«Pietro Genovese e la madre, per la prima volta, si sono avvicinati e mi hanno abbracciata. Lui non ha pronunciato esattamente la parola scusa, ma ho capito il suo intento. Ovviamente sono una mamma anch’io… Erano cinque anni che aspettavo delle scuse».
Sono passati quasi cinque anni dalla notte del 22 dicembre in cui Gabriella Saracino ha perso la figlia Gaia von Freymann, sedicenne, travolta da un’auto con alla guida Pietro Genovese, oggi 25enne. Il luogo dello schianto è Corso Francia e, come Gaia, se ne è andata l’amica coetanea Camilla Romagnoli.
Le due ragazzine attraversavano una strada che, come sa bene chi abita a nord di Roma, è altamente pericolosa e incoraggia, per la sua lunghezza e i guard-rail spartitraffico, a prendere notevole velocità. Come ha fatto il figlio del regista Paolo Genovese, noto per il film Perfetti sconosciuti. Pietro andava troppo forte e in condizioni di visibilità non ottimali. Per Gaia e Gabriella non c’è stato niente da fare, l’impatto troppo devastante.
Pietro Genovese sta scontando 5 anni e 4 mesi agli arresti domiciliari. Venerdì 24 maggio si è tenuta un’udienza per una sua presunta evasione dal luogo dove deve scontare la sua pena. Gabriella Saracino, come in tutte le precedenti udienze, era presente in aula. Lei, la madre di Pietro e il ragazzo colpevole si sono parlati per la prima volta. A La Repubblica, ha rilasciato una breve intervista che è uno spaccato esemplare di umanità e lucidità.
«Come dissi anche al papà Paolo che ho incontrato due anni fa», spiega Gabriella Saracino, raccontando che cosa si sono dette le due madri, «ho ribadito che forse questo ragazzo andava controllato con più attenzione, perché era già recidivo in comportamenti poco consoni al volante. Vede, molte volte sento parlare di “tre famiglie distrutte”. Due sicuramente, perché noi non sentiremo mai più aprire la porta di casa dalle nostre figlie e non guarderemo più negli occhi le bimbe che avevamo visto sbocciare. Premesso questo, e ferma restando il concetto, penso che anche la terza famiglia sia senz’altro sofferente. E venerdì ho letto negli occhi di una mamma la sua sofferenza. Mi ha detto: “Non so come faccia”…».
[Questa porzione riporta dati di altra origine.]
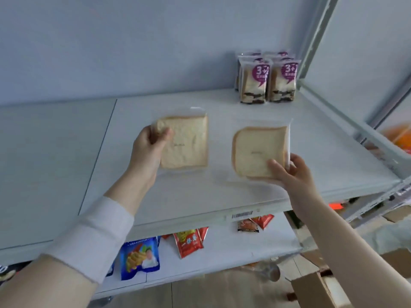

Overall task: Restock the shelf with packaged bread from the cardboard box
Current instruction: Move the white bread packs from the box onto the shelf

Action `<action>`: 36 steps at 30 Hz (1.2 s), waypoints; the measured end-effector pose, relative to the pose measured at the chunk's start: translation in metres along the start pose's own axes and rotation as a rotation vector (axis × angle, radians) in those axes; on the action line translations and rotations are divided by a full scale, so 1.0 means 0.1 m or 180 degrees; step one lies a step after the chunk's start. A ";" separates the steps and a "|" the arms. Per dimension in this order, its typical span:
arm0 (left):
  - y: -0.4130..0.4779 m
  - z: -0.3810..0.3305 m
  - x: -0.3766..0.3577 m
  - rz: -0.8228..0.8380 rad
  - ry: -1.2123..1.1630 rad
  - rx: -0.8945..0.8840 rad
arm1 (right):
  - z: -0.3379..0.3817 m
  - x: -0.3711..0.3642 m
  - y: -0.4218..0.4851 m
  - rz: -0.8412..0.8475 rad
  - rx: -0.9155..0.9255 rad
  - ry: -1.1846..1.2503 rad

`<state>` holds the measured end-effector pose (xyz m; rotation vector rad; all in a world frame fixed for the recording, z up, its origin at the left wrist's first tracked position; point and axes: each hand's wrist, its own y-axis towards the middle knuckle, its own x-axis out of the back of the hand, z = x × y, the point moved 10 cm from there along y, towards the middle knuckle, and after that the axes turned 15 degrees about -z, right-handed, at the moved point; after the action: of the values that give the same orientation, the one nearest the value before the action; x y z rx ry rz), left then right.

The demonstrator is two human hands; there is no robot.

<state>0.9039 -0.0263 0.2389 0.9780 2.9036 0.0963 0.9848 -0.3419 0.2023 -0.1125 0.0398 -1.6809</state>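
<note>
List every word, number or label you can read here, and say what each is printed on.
"3+": purple labels on the two front upright packs at the back of the shelf; smaller print beneath is blurred.
Faint print on the left bread pack and the right bread pack: too small to read.
Barcode tag on the shelf edge: no digits legible.
Red sachets and blue packet below: print blurred.

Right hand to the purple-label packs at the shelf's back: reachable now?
Probably yes: only bare shelf lies between the right hand and the purple-label packs. But it grips a bread pack, so it couldn't grasp one.
</note>
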 end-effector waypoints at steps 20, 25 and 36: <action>2.83 0.54 -1.00 -0.0777 0.0298 -0.0100 | 0.50 -2.53 2.74 -0.0154 0.1265 -0.0825; 3.11 0.52 -1.27 -0.0671 0.0185 -0.0396 | 0.56 -2.66 3.01 -0.0238 0.1434 -0.0845; 3.22 0.55 -1.47 -0.0737 0.0117 -0.0598 | 0.45 -2.71 3.21 -0.0719 0.1292 -0.0653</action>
<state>1.2194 0.1426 0.2188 0.6134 2.9485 0.3676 1.3359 -0.1077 0.2040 0.0186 -0.4817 -1.8602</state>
Un ragazzo provato e fragile
«Ho apprezzato il gesto», continua la signora, «devo dire che entrambi, madre e figlio, mi sono sembrati sinceri. Le lacrime, se una persona fingesse, non scorrerebbero. Però, allo stesso tempo, credo che avrebbero potuto farlo cinque anni fa. E gliel’ho detto: “Sono anni che sia io sia la mamma di Camilla aspettiamo queste scuse”. Ci siamo fatti sette udienze con Pietro davanti. Venerdì li ho visti commossi».
«In Pietro ho visto un ragazzo molto provato e ancora estremamente fragile, non mi aveva mai guardato negli occhi. L’ho abbracciato, per età potrebbe essere figlio mio. E devo dire che comunque mi è dispiaciuto vedere un ragazzo che soffre. Mi hanno detto che fatica a dormire, che vede i video di Gaia e Camilla… insomma, è una situazione tragica anche la sua, anche se, ovviamente, non come la nostra. Mi ha fatto tenerezza. Che devo fare? Potrei risultare una campana stonata, ma è così».
Ai servizi sociali
Gabriella Romagnoli ha detto in passato che Pietro meriterebbe una pena più severa. «Sì, ma non il carcere, perché in questa situazione non sarebbe educativo. Mi aspetto che il tribunale di sorveglianza gli dia i servizi sociali. Credo che per un ragazzo di vent’anni, che si è macchiato di un duplice omicidio stradale, sia necessario. Il carcere serve per altre situazioni, ad esempio per chi commette omicidi volontari.
Questa è una situazione diversa: Pietro Genovese quella notte non è uscito di casa con l’intenzione di uccidere due ragazze. Anche se, dai suoi comportamenti alla guida, a mio avviso era prevedibile potesse accadere. Per cui penso che i servizi sociali potrebbero servirgli. Per esempio, un servizio sociale all’interno di un orfanotrofio o di un carcere potrebbe fargli capire cosa significhi il vero dolore. Rendersi conto di essere nato in un contesto fortunato, che potrebbe non durare in eterno, e dunque responsabilizzarsi, mettersi al servizio degli altri».